Я приступила к делу прямо. Оставшись наедине с Синтяниным, я предложила ему купить мое согласие на брак с ним добрым делом, которое заключалось в облегчении судьбы Висленева и его участников. Я отдавала все, что было у меня, всю жизнь мою, с обетом не нарушить слова и верною дойти до гроба; но я требовала многого, и я теперь еще не знаю, почему я без всяких опытных советов требовала тогда именно того самого, что было нужно. Я повторяю, что там была не я: в моей груди кипела сотня жизней и билось сто сердец, вокруг меня кишел какой-то рой чего-то странного, меня учили говорить, меня сажали, поднимали, шептали в уши мне какие-то слова, и в этом чудном хаосе была, однако, стройность, благодаря которой я все уладила. Остановить дело было невозможно, это уже было не во власти Синтянина, но я хотела, чтобы поступки и характер Висленева получили свое настоящее определение, чтоб источником его безрассудных дел было признано его легкомыслие, а не злонамеренность, и чтобы мне были вручены и при мне уничтожены важнейшие из компрометировавших его писем, а, главное, списки лиц, писанные его рукой. Я не уступала из этого ничего; я вела торг с тактом, который не перестает изумлять меня и поныне. Я была тверда, осторожна и неуступчива, и я выторговала все. Мне помогали моя тогдашняя миловидность и свежесть и оригинальность моего положения, сделавшая на Синтянина очень сильное впечатление. Ему именно хотелось купить себе жену, и он купил у меня мою руку тою ценою, какой я хотела: любуясь мною, он дал мне самой выбрать из груды взятых у Висленева бумаг все, что я признавала наиболее компрометирующим его и других, и я в этом случае снова обнаружила опытность и осторожность, которую не знаю чему приписать. Все это было сожжено… но сожжено вместе с моею свободой и счастьем, которые я спалила на этом огне.
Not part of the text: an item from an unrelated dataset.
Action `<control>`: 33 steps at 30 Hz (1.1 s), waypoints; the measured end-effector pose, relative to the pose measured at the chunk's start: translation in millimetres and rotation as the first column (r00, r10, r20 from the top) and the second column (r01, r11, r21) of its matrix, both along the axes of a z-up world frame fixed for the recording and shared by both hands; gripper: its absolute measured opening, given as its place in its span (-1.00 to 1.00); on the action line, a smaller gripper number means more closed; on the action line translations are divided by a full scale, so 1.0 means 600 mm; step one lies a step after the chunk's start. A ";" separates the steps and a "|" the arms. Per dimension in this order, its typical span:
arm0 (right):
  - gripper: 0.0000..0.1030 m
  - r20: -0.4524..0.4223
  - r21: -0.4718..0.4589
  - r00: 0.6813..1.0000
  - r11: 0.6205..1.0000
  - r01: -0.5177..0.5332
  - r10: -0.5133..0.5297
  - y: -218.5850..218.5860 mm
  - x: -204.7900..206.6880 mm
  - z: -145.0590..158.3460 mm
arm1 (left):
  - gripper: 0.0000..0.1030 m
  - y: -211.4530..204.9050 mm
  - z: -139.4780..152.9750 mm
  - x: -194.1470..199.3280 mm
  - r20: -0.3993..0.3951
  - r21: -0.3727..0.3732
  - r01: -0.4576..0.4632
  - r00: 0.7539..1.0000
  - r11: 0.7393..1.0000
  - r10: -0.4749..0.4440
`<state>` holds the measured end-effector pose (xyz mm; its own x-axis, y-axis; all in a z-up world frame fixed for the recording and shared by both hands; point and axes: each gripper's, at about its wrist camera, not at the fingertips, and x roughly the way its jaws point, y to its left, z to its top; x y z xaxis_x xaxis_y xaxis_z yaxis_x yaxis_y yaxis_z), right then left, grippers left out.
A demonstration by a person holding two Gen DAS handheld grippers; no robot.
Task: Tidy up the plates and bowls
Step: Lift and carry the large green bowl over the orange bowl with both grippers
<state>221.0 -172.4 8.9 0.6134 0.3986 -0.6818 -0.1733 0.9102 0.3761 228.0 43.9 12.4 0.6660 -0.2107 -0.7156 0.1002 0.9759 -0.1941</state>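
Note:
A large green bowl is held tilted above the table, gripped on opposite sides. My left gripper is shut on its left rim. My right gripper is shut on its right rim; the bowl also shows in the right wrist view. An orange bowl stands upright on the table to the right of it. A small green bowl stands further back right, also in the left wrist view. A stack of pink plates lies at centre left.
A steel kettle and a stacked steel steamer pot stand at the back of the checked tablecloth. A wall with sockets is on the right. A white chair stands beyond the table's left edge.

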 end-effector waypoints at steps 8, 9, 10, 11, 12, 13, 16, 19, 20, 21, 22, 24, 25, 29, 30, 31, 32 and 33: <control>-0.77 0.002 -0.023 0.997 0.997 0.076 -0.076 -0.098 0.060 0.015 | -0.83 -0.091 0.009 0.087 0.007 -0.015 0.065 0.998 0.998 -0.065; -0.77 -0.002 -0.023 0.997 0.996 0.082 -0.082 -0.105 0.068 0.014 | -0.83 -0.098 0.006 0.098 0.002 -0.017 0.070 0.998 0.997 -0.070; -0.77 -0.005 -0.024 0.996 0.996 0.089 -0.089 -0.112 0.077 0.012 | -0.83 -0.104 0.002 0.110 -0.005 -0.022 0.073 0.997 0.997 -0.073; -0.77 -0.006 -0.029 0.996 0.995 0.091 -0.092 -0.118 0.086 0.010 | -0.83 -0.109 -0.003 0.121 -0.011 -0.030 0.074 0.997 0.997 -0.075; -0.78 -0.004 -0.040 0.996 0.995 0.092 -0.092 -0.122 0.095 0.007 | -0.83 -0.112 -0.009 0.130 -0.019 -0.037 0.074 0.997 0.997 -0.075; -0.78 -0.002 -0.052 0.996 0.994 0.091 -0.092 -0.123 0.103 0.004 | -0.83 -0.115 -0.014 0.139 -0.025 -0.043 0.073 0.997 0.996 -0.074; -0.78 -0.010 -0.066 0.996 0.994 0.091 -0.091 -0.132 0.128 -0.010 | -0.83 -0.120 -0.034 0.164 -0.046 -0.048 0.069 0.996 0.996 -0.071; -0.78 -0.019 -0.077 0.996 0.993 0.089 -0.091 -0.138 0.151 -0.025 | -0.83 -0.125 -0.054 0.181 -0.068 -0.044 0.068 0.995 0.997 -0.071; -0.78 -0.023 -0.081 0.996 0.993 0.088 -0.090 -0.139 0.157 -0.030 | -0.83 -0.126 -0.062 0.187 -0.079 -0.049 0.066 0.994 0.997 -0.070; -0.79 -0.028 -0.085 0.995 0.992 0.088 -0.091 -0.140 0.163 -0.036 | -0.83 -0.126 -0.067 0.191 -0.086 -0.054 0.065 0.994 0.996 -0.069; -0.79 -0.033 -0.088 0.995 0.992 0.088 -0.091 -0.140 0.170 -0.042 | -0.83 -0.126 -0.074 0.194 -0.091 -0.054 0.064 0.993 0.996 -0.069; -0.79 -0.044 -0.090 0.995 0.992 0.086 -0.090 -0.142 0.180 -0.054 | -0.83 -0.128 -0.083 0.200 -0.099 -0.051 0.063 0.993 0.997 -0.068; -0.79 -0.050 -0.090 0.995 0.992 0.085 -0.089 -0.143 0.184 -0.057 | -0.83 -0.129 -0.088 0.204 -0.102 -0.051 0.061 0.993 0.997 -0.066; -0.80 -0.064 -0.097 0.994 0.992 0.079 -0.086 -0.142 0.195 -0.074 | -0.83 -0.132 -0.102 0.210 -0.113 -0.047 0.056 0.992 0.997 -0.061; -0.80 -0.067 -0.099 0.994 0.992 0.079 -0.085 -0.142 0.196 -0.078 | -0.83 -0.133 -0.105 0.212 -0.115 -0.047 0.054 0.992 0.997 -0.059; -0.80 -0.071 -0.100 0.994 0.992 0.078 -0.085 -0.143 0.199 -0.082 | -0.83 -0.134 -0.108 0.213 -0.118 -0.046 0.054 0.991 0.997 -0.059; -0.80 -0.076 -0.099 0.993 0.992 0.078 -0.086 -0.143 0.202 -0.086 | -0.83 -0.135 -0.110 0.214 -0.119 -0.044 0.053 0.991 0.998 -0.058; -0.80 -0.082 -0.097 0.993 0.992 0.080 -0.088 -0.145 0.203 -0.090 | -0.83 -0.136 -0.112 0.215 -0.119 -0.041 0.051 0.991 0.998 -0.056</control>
Я дала слово Синтянину выйти за него замуж, и сдержала это слово: в тот день, когда было получено сведение об облегчении участи Висленева, я была обвенчана с генералом при всеобщем удивлении города и даже самих моих добрых родителей. Это был мой первый опыт скрыть от всех настоящую причину того, что я сделала по побуждениям, может быть слишком восторженным и, пожалуй, для кого-нибудь и смешным, но, надеюсь – во всяком случае не предосудительным и чистым. Принесла ли я этим пользу и поступила ли осмотрительно и честно, пусть об этом судит Бог и те люди, которым жизнь моя будет известна во всей ее истине, как я ее нынче исповедую, помышляя день смертный и день страшного суда, на котором обнажатся все совести и обнаружатся все помышления. Я поступала по разумению моему и неотразимому влечению тех чувств, которым я повиновалась. Долго размышлять мне было некогда, а советоваться не с кем, и я спасла как умела и как могла людей, мне чуждых. Более я не скажу ничего в мое оправдание, и пусть всеблагой Бог да простит всем злословящим меня людям их клеветы, которыми они осыпали меня, изъясняя поступок мой побуждениями суетности и корыстолюбия.